Pasal 280 ayat (2) disebutkan, perangkat desa termasuk ke dalam pihak yang dilarang diikutsertakan oleh pelaksana dan atau tim kampanye dalam kegiatan kampanye Pemilu. Selain itu, tidak boleh diikutsertakan dalam kampanye perangkat desa sebagaimana dijelaskan dalam ayat (3).
“Kemudian, dalam Pasal 282 memuat aturan tentang larangan pejabat negara, pejabat struktural, dan pejabat fungsional dalam jabatan negeri, serta kepala desa membuat keputusan dan atau melakukan tindakan yang menguntungkan atau merugikan salah satu peserta Pemilu selama masa kampanye.
Pasal 494 menyebutkan, setiap aparatur sipil negara, anggota TNI dan Polri, kepala desa, perangkat desa, dan atau anggota badan permusyawaratan desa yang melanggar larangan sebagaimana dimaksud Pasal 280 ayat (3) dipidana dengan pidana kurungan paling lama satu tahun dan denda paling banyak Rp12 juta.

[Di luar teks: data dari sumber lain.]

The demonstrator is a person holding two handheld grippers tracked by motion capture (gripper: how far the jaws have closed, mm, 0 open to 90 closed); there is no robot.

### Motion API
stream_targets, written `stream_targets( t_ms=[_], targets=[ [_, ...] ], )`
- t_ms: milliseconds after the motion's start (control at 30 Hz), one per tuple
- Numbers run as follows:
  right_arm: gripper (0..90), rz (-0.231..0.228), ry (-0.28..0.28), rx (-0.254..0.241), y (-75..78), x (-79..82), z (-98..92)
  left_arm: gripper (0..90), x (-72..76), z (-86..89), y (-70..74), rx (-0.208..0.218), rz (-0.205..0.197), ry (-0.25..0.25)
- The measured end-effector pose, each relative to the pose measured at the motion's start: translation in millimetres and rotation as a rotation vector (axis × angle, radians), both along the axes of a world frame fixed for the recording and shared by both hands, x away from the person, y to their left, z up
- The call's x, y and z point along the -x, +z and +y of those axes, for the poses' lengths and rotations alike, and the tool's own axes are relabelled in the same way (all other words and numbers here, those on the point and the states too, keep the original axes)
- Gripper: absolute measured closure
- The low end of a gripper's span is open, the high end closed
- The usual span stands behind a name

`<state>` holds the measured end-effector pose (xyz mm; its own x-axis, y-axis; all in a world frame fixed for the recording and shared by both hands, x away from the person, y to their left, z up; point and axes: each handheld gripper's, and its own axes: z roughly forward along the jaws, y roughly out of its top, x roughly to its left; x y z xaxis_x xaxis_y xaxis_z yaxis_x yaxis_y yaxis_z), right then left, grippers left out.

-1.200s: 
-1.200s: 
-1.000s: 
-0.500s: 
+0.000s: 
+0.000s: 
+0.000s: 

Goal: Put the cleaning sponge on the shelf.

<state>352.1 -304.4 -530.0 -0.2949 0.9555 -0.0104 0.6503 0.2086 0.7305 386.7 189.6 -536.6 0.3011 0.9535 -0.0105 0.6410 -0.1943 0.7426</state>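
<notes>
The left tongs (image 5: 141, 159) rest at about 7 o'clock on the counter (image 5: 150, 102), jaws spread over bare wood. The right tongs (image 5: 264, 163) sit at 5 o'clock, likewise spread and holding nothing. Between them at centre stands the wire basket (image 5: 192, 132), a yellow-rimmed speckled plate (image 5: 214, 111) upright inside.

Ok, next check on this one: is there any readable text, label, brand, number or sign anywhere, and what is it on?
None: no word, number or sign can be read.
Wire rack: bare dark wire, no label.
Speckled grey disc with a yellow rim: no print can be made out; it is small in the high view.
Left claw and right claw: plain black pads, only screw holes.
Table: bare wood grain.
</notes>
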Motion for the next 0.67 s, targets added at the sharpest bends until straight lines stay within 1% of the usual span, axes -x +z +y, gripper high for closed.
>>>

Larangan aparatur desa ikut berpolitik praktis juga tertuang dalam UU No. 6 Tahun 2014 tentang Desa. Pasal 29 huruf g disebutkan kepala desa dilarang menjadi pengurus partai politik dan pada huruf j kepala desa dilarang untuk ikut serta dan/atau terlibat dalam kampanye Pemilu dan/atau Pilkada.
“Maka dari itu, bersainglah Dengan Sehat dan Menyehatkan biarlah masyarakat yang memilih calon Dewan dengan kesadaran dan hati nurani tanpa ada intervensi dari berbagai golongan. Sehingga caleg yang terpilih menjadi wakil rakyat yang Amanah tanpa menyalahgunakan wewenang pada nantinya setelah adanya pelantikan dan sumpah Janji,” pungkasnya.